Security in Depth

Course 3 · Ch 5
Security in Depth: CSRF, XSS Prevention, Password Hashing
Closing the last major gap left open since Intermediate — forged requests from a different site entirely

XSS (Intermediate Chapter 8) and password hashing (Intermediate Chapter 5) have already been covered properly. This chapter revisits both briefly as a security-focused recap, then introduces CSRF — the one major web vulnerability category not yet addressed anywhere in this series.

CSRF — Cross-Site Request Forgery

Imagine a logged-in visitor (with a valid session, Intermediate Chapter 5) visits a malicious page that auto-submits a hidden form to yoursite.com/transfer-money.

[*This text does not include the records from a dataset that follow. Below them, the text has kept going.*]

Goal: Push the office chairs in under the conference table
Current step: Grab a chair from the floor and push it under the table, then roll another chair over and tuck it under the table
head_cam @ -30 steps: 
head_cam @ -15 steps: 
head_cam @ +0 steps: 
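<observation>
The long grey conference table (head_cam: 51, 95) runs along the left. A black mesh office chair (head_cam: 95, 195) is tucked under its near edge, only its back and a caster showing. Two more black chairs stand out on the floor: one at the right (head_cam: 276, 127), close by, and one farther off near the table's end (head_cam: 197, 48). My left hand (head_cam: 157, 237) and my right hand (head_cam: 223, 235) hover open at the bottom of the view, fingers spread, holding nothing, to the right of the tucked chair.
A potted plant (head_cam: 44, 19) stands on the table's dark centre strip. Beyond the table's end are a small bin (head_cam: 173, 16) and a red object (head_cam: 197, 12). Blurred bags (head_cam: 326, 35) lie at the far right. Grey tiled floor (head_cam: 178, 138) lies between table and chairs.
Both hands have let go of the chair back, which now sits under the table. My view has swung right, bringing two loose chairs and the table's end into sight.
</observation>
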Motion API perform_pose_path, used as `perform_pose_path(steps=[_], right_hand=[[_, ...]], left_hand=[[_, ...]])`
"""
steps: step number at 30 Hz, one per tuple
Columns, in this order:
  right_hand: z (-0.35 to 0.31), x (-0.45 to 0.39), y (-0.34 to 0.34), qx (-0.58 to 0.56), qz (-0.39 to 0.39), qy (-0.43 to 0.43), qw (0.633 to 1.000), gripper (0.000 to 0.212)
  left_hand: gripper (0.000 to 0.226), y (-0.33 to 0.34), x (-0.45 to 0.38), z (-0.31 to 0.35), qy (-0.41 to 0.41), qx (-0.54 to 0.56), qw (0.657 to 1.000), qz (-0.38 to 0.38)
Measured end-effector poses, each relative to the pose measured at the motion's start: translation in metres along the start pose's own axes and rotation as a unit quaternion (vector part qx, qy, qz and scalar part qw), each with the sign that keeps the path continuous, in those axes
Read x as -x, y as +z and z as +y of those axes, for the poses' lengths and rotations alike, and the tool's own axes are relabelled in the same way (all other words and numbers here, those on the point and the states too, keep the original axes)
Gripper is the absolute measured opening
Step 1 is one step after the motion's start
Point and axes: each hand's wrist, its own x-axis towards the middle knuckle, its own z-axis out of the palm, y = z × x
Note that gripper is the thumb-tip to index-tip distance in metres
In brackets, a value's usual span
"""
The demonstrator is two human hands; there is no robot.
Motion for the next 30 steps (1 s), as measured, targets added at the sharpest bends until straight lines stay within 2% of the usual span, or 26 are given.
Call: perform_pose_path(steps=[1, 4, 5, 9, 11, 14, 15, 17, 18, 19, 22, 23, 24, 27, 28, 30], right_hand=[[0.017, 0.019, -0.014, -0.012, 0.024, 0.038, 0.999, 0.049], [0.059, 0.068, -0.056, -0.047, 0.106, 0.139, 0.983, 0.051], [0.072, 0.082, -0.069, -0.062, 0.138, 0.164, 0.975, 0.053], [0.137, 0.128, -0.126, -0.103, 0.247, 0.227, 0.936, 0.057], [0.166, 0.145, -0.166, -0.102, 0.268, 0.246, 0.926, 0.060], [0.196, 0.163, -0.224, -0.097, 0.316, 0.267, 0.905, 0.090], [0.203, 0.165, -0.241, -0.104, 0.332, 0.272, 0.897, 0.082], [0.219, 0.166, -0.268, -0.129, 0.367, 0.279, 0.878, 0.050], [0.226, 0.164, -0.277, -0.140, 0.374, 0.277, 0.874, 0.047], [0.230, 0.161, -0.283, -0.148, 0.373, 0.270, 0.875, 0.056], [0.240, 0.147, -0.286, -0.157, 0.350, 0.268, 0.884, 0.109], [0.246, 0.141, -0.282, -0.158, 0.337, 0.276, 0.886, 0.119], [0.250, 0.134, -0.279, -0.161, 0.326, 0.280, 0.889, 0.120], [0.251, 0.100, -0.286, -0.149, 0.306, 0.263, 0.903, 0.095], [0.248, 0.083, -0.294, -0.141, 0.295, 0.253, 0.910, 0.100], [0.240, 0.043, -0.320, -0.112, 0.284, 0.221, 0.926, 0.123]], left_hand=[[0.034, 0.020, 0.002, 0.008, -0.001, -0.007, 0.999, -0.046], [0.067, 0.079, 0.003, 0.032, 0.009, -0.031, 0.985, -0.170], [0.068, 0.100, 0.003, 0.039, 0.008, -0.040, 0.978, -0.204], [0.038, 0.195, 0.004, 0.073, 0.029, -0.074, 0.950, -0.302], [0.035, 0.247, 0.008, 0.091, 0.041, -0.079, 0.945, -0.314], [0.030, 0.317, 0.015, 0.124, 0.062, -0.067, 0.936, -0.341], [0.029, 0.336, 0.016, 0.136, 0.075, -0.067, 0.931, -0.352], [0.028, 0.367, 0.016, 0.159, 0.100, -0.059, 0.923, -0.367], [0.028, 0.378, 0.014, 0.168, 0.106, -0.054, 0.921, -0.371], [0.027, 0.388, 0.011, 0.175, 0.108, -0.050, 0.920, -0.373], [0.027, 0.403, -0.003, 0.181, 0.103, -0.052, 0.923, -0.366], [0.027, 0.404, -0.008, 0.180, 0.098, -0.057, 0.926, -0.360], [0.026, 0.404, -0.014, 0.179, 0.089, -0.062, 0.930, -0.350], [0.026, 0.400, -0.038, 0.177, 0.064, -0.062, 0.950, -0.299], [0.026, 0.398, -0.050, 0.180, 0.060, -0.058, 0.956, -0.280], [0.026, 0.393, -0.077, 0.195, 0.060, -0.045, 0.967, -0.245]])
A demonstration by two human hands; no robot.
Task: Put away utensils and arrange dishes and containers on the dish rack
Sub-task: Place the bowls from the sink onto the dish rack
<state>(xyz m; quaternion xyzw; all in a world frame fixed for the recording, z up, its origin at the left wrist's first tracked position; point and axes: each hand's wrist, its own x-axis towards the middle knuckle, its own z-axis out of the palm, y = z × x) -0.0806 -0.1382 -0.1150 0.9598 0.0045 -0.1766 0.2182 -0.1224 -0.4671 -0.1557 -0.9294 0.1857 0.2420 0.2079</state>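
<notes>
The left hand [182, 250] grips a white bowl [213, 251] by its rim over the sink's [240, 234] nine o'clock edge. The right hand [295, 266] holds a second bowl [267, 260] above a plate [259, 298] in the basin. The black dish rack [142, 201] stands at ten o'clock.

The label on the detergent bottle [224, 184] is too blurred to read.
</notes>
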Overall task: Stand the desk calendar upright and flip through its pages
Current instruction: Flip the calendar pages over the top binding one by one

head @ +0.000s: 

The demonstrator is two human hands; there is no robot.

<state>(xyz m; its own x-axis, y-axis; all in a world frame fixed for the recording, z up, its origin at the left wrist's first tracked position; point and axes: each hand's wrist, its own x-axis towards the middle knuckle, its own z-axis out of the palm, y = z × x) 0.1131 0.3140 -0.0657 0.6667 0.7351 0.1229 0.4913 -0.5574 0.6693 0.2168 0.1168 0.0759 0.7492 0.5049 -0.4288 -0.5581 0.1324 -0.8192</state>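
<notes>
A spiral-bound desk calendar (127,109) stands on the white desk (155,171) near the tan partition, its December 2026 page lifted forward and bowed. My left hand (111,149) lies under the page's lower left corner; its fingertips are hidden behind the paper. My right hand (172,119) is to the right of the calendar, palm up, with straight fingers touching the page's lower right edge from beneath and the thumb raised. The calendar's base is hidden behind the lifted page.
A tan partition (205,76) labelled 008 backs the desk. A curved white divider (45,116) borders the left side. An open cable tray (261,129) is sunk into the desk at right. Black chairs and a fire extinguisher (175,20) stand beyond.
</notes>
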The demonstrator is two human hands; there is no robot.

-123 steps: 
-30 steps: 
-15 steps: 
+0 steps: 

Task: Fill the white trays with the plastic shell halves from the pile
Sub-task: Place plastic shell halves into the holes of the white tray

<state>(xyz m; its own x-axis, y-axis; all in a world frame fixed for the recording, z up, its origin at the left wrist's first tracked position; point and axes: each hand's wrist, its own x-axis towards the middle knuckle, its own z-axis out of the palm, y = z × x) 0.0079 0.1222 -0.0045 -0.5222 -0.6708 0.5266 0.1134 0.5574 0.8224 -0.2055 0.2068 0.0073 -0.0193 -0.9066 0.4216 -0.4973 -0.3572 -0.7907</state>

Because the visitor's browser automatically attaches their session cookie to any request to that domain, the malicious request looks completely legitimate to the server — even though the visitor never intended to submit it.

Logged-in visitor visits malicious-site.com auto-submits hidden form yoursite.com + valid session cookie Action performed!
The session cookie alone isn't enough proof the visitor actually intended this specific request

The Fix — CSRF Tokens

<?php session_start(); if (empty($_SESSION['csrf_token'])) { $_SESSION['csrf_token'] = bin2hex(random_bytes(32)); // a long, unguessable random value } ?> <form method="post" action="transfer.php"> <input type="hidden" name="csrf_token" value="<?= $_SESSION['csrf_token'] ?>"> <!-- real form fields here --> <input type="submit"> </form>
transfer.php
<?php session_start(); $submittedToken = $_POST['csrf_token'] ?? ''; if (!hash_equals($_SESSION['csrf_token'] ?? '', $submittedToken)) { http_response_code(403); die("Invalid request."); } // token is valid — proceed with the actual transfer logic ?>

The token is embedded in the legitimate form, and re-checked on submission. The malicious page from the diagram above has no way to know or guess this token — it isn't part of the session cookie the browser sends automatically, so the forged request fails the check.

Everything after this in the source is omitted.